Funerary museum in Houston, Texas

The National Museum of Funeral History is a museum in Houston, Texas, that contains a collection of artifacts and relics that aim to "educate the public and preserve the heritage of death care." The 35,000-square-foot museum opened in 1992.

==Features==
The museum is home to "the country's largest collection of funeral service artifacts and features renowned exhibits on one of man's oldest cultural customs," according to its website. For its hallmark exhibit, Celebrating the Lives and Deaths of the Popes, the museum collaborated with the Vatican to highlight the ceremonies surrounding papal funerals.

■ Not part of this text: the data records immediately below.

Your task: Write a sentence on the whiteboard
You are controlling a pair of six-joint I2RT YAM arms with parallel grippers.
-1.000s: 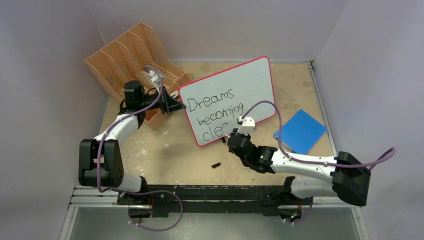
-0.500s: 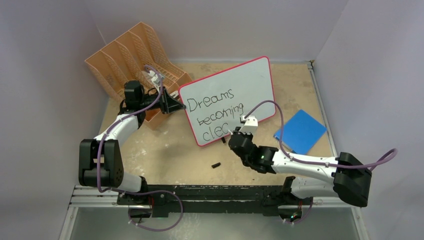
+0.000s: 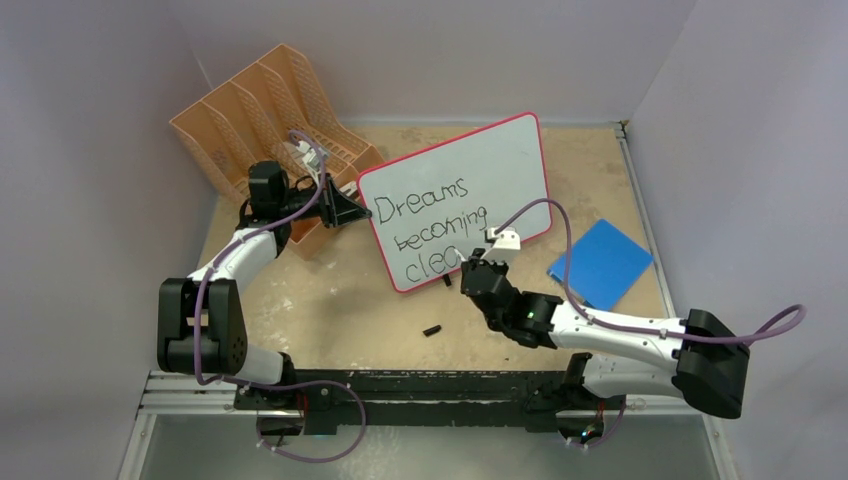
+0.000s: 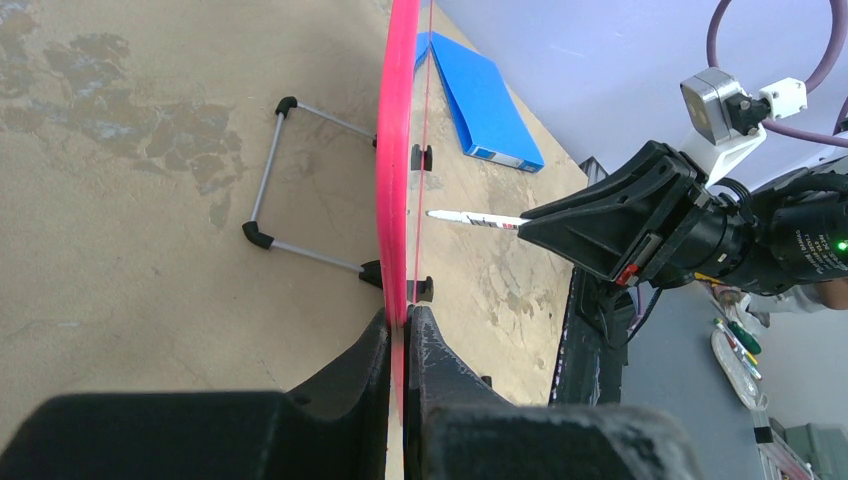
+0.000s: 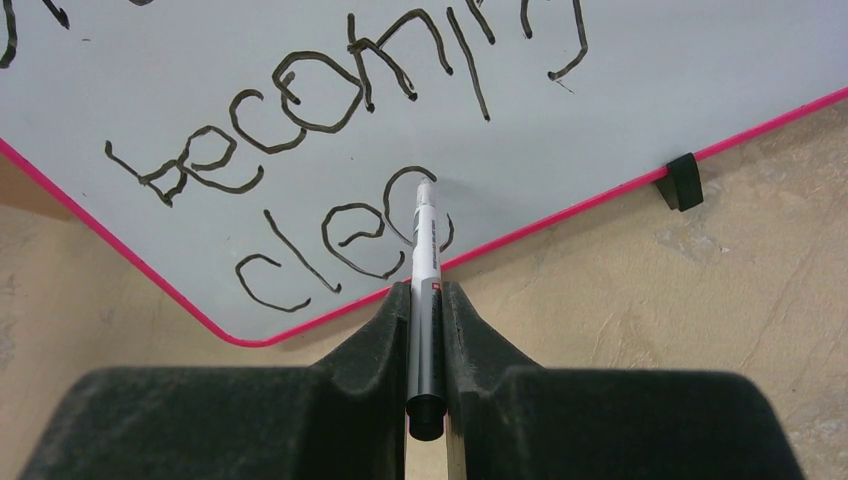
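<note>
The whiteboard stands tilted on the table, white with a pink frame. My left gripper is shut on its left edge; in the left wrist view the jaws pinch the pink rim. The sentence reads "Dreams", "becoming" and, on the third line, "cle" plus a rounded stroke. My right gripper is shut on a marker. The marker tip rests on the board at that last stroke. From the left wrist view the marker points at the board's face.
An orange file rack stands behind the left arm. A blue pad lies to the right of the board. A small black cap lies on the table in front of the board. The board's wire stand sits behind it.
My right gripper has shifted slightly right along the third line with the marker, and the stroke after "cle" has grown into a rounder loop. The left arm has not moved.
</note>
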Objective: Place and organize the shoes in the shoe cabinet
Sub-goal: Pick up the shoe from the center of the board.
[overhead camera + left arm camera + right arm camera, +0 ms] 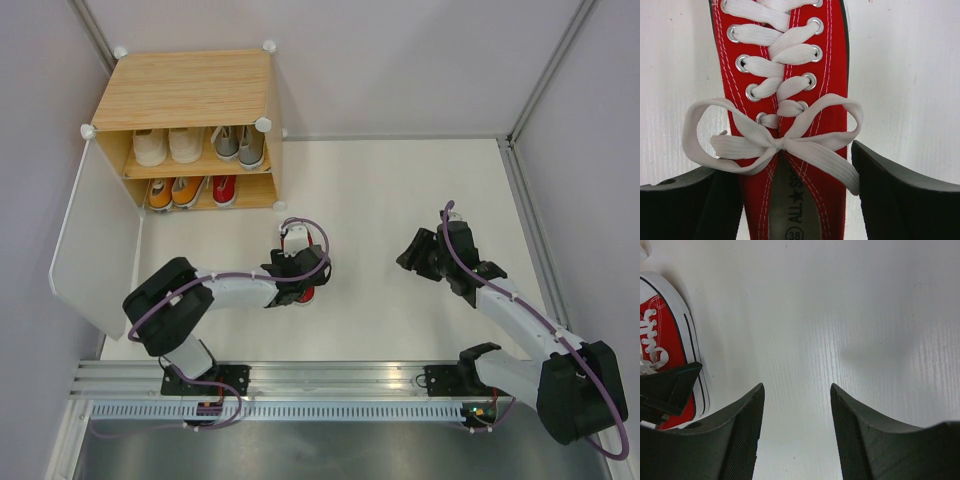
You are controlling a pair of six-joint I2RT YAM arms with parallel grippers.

As of October 2020, the museum has a presidential exhibit, including Abraham Lincoln's death mask. The “National Funeral Museum of Houston” also displays several facts and information about the impact of African-American history on the funeral industry as well as famous African-American people who have died and their impact on the world. The “Nation Funeral Museum of Houston” also displays the customs and traditions created and enacted by the African-American community for when members of their communities pass away. These traditions were originally held in New Orleans, Louisiana, and everyone in the community comes together and honors the deceased.

Displays go back in time as far as Ancient Egyptian funerary practices and include items like hearses and unusual coffins. It also devotes space for a Presidential Funeral Gallery. Among other items, it has the original $99.25 funeral bill for George Washington.